--- TASK INSTRUCTIONS ---
Print exactly the lines below between the line holding "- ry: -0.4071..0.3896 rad" and the line holding "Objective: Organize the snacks", inclusive, and nothing more.

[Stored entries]

•••

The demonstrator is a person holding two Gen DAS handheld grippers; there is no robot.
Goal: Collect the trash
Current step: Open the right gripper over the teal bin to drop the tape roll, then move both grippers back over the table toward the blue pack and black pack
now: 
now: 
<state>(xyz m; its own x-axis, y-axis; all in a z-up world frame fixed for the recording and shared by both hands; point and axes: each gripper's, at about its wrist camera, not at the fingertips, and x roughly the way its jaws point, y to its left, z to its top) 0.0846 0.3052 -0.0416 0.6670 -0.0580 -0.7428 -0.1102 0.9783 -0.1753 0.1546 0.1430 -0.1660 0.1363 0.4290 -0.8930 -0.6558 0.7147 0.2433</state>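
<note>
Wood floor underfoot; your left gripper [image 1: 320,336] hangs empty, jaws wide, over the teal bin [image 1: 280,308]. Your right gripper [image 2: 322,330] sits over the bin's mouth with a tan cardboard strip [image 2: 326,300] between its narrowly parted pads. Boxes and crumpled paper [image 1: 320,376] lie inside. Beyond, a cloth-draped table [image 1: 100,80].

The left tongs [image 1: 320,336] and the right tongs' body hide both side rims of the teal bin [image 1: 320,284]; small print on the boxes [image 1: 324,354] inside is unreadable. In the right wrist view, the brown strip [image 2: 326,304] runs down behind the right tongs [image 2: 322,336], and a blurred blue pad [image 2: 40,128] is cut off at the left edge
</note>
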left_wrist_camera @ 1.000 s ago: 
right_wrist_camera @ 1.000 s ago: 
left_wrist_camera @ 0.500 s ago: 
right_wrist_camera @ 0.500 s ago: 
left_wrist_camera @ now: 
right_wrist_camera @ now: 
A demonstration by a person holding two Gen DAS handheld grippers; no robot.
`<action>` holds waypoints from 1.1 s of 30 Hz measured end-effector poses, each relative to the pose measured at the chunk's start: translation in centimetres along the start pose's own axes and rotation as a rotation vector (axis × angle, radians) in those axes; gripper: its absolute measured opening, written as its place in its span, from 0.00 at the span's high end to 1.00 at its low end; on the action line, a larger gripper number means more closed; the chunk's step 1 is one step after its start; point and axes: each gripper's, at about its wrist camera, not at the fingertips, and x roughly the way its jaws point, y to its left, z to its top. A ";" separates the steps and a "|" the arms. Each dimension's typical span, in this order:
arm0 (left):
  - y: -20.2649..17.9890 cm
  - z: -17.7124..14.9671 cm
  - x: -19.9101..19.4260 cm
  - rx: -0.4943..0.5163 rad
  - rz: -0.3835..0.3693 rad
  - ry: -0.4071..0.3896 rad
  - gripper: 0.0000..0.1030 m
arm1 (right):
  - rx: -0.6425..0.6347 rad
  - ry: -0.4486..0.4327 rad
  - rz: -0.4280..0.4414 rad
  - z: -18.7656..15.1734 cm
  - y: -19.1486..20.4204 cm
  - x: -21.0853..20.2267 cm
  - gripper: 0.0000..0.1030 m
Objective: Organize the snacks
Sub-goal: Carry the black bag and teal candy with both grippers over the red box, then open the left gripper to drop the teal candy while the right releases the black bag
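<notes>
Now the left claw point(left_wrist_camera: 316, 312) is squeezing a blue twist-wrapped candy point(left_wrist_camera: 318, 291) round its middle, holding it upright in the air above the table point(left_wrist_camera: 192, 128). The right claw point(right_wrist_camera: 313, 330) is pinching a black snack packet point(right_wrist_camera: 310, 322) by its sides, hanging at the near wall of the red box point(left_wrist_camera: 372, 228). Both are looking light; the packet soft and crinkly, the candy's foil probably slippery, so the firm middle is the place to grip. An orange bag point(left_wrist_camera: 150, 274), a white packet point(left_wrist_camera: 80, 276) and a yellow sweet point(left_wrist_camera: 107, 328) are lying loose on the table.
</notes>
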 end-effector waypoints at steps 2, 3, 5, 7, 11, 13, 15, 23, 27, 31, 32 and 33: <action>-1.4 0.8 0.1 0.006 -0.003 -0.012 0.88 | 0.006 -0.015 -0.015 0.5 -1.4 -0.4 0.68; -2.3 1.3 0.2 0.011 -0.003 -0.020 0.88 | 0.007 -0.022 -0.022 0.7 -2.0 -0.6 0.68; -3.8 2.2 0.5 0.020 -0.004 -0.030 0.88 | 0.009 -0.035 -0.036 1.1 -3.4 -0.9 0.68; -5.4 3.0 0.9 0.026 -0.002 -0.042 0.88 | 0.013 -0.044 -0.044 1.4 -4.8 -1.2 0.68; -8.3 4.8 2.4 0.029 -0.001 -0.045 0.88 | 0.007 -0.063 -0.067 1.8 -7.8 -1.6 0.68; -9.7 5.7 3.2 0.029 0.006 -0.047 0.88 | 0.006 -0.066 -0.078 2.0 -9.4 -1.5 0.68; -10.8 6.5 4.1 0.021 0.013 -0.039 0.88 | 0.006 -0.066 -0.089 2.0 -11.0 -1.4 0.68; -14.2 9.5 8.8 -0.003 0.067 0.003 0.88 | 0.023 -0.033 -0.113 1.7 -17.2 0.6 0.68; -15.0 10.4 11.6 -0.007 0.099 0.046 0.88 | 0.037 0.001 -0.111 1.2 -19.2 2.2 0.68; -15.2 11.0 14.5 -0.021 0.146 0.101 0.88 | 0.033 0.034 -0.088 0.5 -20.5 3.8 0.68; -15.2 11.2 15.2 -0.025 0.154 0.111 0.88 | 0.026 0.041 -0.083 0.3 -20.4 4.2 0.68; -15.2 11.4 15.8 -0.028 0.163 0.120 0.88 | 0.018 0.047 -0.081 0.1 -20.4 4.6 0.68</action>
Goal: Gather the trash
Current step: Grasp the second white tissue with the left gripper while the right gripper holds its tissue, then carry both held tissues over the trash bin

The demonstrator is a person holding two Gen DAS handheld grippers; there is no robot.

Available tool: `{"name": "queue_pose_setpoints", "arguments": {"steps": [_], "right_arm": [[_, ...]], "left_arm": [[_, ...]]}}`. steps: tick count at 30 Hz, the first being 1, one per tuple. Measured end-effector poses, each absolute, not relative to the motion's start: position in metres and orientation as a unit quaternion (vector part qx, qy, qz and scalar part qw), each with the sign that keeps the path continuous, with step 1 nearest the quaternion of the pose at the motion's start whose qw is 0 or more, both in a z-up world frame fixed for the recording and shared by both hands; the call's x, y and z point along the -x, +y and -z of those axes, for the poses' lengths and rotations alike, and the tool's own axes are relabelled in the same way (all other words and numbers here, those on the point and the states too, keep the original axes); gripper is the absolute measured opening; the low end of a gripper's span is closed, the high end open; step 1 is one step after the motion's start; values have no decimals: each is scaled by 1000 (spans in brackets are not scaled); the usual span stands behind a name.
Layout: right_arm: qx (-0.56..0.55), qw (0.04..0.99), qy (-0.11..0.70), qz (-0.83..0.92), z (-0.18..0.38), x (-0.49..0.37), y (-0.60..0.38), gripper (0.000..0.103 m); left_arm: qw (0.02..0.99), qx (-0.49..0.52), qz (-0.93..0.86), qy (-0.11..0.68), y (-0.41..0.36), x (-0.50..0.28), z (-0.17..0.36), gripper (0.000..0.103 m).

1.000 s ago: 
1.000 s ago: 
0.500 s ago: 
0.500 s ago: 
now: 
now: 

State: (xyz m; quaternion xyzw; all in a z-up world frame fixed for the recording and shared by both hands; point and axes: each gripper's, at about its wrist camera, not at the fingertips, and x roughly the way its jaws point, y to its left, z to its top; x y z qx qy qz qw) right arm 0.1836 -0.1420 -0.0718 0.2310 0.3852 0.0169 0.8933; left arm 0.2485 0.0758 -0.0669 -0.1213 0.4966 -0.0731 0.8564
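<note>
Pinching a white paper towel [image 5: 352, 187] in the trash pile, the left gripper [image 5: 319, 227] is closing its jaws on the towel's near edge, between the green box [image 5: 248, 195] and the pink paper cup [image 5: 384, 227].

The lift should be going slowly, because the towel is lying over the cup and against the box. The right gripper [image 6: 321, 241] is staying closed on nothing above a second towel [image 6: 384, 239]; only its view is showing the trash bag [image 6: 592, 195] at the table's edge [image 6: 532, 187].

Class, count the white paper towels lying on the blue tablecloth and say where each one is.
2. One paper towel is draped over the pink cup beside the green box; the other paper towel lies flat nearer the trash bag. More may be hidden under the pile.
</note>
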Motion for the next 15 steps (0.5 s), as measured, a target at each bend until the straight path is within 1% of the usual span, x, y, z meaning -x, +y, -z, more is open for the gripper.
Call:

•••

--- ANSWER TO THE PROBLEM ---
  - ry: -0.4071..0.3896 rad
  - gripper: 0.0000..0.1030 m
arm1 (right):
  - rx: -0.6425..0.6347 rad
  - ry: -0.4486..0.4327 rad
  - rz: -0.4280..0.4414 rad
  - z: -18.7656..15.1734 cm
  - y: -19.1486..20.4204 cm
  - x: -21.0853..20.2267 cm
  - gripper: 0.0000..0.1030 m
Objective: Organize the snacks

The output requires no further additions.